The housing market recovery is likely to take a decade or more before strong home appreciation is evident in the majority of the country, according to the latest analysis by Housing Predictor. The credit crisis triggered by the foreclosure epidemic will be followed by a deflationary cycle in commercial real estate compounding the turmoil in the national economy.
There are reasons for homeowners to be discouraged about their home values sinking. But most will hold on to their homes through the downturn. For those more mobile, it could be difficult to sell a house in this economic environment without losing money. But things will get better. Real estate has always been a long term sort of investment with major booms and busts. The busts are becoming more exaggerated with creative mortgages offered by banks prompted by unregulated Wall Street securities.
However, it’s not all disappointing news. Home prices have dropped in the majority of the country allowing many to become new homeowners. The lower prices have transformed markets so that many have become havens for buying real estate at bargain prices. Many markets have seen home values drop as much as 40 to 60% from the markets peak.
Housing appreciation with higher prices should show improvement as early as sometime in 2011 in many areas of the counrty. While appreciation won’t be as strong as during the boom, home values should show increasing strength with the stabilization of markets.
The stabilization of the real estate market is key to improving home sales, and aiding the national economy in recovering. A clear decisive plan to do that will have to be implemented by Congress and the new White House administration before the overall economy improves and it will have to include halting the epidemic of foreclosures. The root of the economic crisis is the real estate market, which is suffering through the worst economic depression since the Great Depression. Home prices deflated as much as 30 to 35% in the depression.

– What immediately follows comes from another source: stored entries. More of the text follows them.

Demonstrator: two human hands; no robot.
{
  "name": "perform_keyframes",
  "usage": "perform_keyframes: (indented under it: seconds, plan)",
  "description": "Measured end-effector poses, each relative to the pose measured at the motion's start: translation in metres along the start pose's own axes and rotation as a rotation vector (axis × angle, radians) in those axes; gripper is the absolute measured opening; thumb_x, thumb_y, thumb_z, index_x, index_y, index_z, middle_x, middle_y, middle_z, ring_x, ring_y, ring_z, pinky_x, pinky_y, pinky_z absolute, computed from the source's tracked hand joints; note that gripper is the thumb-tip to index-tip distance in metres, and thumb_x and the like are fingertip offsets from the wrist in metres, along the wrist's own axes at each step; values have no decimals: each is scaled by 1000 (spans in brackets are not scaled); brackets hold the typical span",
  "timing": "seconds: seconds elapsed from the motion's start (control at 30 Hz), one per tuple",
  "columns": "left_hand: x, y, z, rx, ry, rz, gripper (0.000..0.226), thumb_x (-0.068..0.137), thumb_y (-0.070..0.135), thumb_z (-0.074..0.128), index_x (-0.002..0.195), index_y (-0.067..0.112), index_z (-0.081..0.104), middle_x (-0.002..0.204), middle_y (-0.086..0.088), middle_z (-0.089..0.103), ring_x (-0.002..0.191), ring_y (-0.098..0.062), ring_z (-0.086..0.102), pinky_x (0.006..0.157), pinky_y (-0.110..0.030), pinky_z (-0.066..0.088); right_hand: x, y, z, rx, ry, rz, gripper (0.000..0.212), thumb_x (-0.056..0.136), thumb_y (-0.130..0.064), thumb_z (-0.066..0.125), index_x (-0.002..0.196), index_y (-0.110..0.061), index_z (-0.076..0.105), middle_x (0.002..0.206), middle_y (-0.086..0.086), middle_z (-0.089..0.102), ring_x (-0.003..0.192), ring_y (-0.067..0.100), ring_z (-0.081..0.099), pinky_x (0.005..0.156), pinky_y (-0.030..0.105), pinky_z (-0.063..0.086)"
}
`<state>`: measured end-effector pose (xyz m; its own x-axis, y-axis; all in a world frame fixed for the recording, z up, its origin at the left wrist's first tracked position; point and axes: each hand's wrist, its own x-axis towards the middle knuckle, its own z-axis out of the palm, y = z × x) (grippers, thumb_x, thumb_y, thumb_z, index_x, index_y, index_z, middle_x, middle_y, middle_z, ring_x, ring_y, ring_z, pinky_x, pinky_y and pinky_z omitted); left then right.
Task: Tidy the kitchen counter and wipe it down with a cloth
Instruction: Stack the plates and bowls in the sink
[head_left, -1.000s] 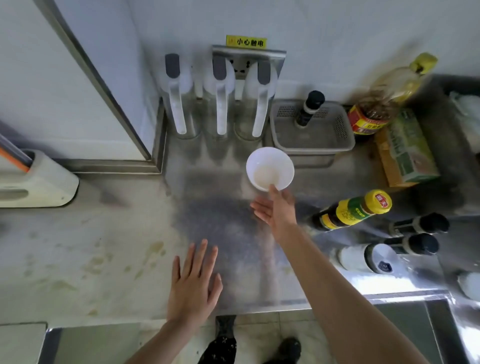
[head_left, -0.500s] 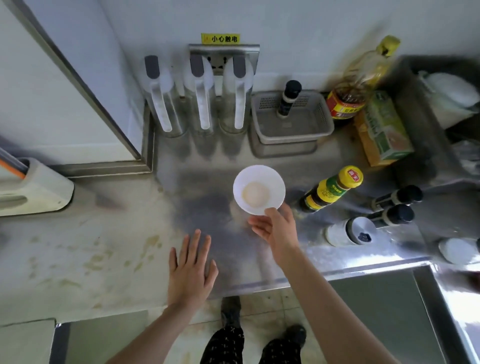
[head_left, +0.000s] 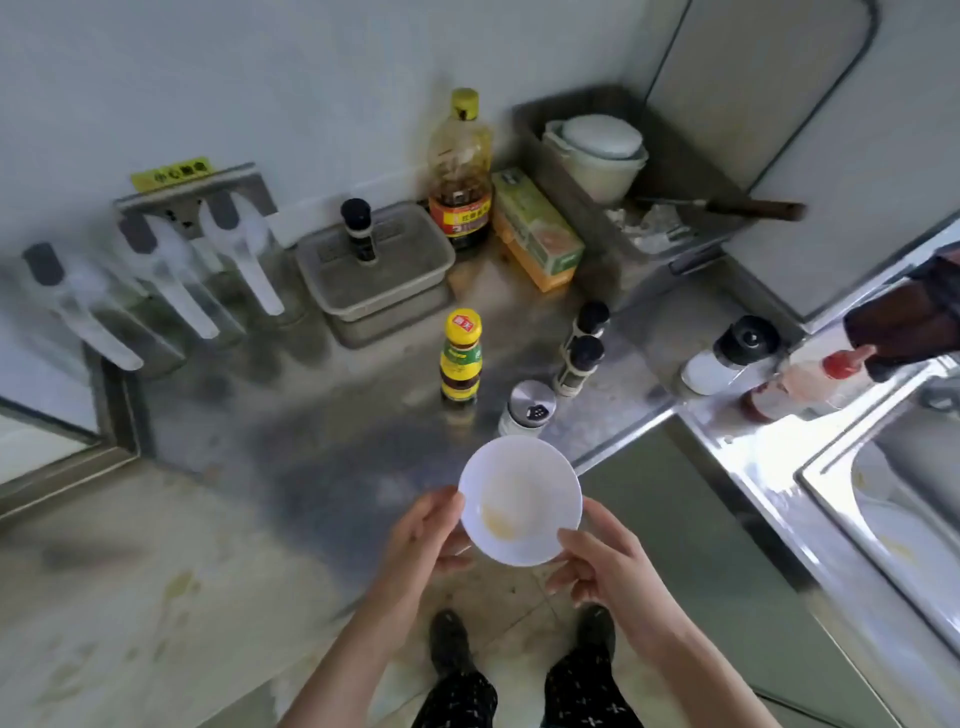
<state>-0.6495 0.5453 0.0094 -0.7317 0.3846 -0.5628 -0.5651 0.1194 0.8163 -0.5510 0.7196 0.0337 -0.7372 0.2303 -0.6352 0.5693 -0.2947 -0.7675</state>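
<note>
A small white bowl (head_left: 521, 498) with a yellowish smear inside is held in the air at the counter's front edge. My left hand (head_left: 426, 535) grips its left rim. My right hand (head_left: 597, 564) holds its lower right rim with thumb on top. The steel counter (head_left: 234, 519) below is stained with yellowish spots. No cloth is in view.
A yellow-capped sauce bottle (head_left: 460, 358), a shaker (head_left: 527, 410) and two black-capped bottles (head_left: 582, 353) stand just behind the bowl. A grey basket (head_left: 379, 265), an oil bottle (head_left: 460, 171) and a box (head_left: 537, 228) line the wall. A sink (head_left: 893, 499) lies at right.
My right hand lifted the bowl off the counter and drew it toward me. My left hand left the counter and took the bowl's left rim. The view swung right toward the sink.
</note>
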Motion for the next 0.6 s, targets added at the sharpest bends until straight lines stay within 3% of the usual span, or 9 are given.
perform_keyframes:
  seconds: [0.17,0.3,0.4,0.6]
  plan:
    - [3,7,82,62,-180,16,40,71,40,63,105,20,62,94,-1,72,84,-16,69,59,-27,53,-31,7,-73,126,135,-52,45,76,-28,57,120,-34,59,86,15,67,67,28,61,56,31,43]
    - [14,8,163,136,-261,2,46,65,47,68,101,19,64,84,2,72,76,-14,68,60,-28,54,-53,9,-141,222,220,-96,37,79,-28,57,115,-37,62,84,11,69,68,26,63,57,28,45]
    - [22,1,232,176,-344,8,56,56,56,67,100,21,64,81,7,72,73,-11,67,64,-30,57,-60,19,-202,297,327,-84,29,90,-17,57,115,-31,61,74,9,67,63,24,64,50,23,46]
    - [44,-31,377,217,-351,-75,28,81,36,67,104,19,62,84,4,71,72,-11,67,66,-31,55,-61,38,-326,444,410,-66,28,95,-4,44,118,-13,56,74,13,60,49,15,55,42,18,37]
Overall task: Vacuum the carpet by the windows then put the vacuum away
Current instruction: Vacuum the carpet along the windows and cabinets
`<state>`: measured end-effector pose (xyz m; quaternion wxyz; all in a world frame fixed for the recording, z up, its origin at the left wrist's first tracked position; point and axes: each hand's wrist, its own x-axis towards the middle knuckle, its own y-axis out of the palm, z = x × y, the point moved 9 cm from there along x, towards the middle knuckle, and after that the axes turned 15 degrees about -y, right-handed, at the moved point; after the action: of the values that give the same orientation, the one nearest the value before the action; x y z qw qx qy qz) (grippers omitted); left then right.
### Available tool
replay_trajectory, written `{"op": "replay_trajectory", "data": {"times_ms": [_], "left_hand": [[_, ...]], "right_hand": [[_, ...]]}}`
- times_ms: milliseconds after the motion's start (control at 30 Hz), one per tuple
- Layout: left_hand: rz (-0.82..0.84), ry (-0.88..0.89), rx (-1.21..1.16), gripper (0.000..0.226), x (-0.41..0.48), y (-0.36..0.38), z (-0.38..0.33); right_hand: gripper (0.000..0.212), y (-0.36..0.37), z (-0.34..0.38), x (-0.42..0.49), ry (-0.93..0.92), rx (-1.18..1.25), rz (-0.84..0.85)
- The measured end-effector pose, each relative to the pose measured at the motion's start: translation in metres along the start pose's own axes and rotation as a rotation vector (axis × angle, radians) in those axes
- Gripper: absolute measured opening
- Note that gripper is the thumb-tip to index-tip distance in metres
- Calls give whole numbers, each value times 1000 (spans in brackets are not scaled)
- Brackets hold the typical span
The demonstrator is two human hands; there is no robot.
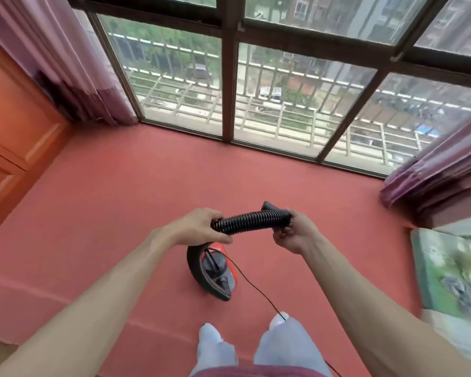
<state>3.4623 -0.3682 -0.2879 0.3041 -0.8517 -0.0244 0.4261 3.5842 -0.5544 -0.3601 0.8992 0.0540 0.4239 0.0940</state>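
A small red and black vacuum (215, 270) lies on the red carpet (120, 191) just ahead of my feet. Its black ribbed hose (252, 220) is lifted off the floor and spans between both hands. My left hand (201, 227) grips the hose's left end, where it curves down to the vacuum body. My right hand (294, 232) grips the right end, and a black nozzle tip (269, 205) sticks up beyond it. A thin black cord (256, 287) runs from the vacuum back toward my right foot.
Tall windows (283, 85) with dark frames line the far edge of the carpet. Purple curtains hang at the left (74, 63) and bunch at the right (441, 180). An orange wooden panel (14, 126) stands on the left. A patterned bed cover (454, 276) lies at right.
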Motion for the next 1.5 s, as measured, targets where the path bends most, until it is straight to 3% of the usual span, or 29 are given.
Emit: {"op": "replay_trajectory", "data": {"times_ms": [633, 900, 1033, 1167, 1300, 1500], "left_hand": [[85, 113, 271, 27, 133, -114, -94], [355, 253, 461, 24, 174, -113, -104], [550, 429, 530, 29, 175, -86, -98], [758, 588, 686, 32, 159, -63, -92], [857, 702, 794, 39, 131, -43, -89], [1104, 867, 1023, 27, 37, 6, -37]], "right_hand": [[17, 55, 84, 112, -12, 215, -93], [16, 62, 83, 115, -81, 368, -257], [14, 53, 70, 92, -155, 400, -399], [17, 47, 42, 39, -233, 460, -550], [19, 51, 25, -24, -337, 543, -710], [22, 56, -39, -147, -428, 599, -993]]}}
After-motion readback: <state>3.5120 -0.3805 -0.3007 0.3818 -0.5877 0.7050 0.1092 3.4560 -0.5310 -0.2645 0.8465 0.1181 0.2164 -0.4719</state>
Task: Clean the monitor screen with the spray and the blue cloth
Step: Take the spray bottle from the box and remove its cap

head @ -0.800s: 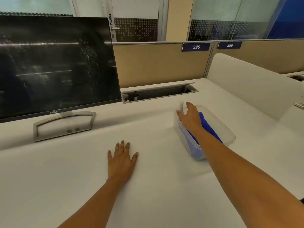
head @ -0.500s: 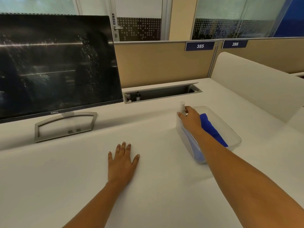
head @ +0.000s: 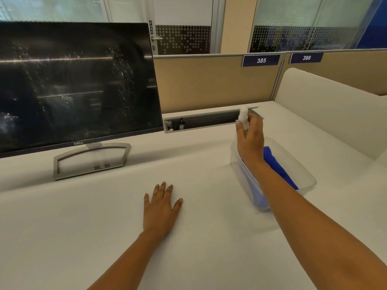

Foreclosures are at all-time highs and are now averaging between 150,000 and 200,000 units a month.
The longer Congress and the White House take to come up with a direct plan to deal with the epidemic of foreclosures, the longer it will take the economy to improve. Each foreclosure damages the economy an average of $225,000, equal to the average mortgage. Banks and other lending institutions that made the loans are being bailed out by the government with multi-billion dollar infusions. However, many will eventually fail and would have already failed as insolvent without government aid.
It’s clear that every foreclosure magnifies the economic crisis. The system used to gauge the percentage of homes and other properties likely to be foreclosed by lenders has proven to be useless.
After the Savings and Loan Crisis in the late 1980’s it took about a decade for real estate to stabilize before inflating in value aided by low interest rates. Many blame the Fed for keeping mortgage rates low for too long. The economic crisis has a long list of participants to blame. Key players include overly aggressive lenders, the acts of unethical mortgage brokers, dubious appraisals and most prominently greed on behalf of bankers and borrowers.
The high concentration of criminal activities in the marketplace may never be fully known, despite the arrests and prosecutions of hundreds of mortgage brokers, lenders and others committing fraud. As a result, the crisis will take years to unwind as housing prices and other real estate values decline. It is likely it will take longer than the S&L Crisis for market conditions to fully improve.
Nearly every real estate depression has been grounded in excessive land prices. Although foreclosures of land are increasing nationally, they haven’t yet reached the epidemic levels of home foreclosures. But in the next year they are expected to increase to epidemic proportions as land values fall more rapidly.
There have been warnings for years. The decline in housing prices stands to create future dislocations with growing unemployment and business failures that will develop an entirely new sort of regulated economy from Wall Street to Main Street.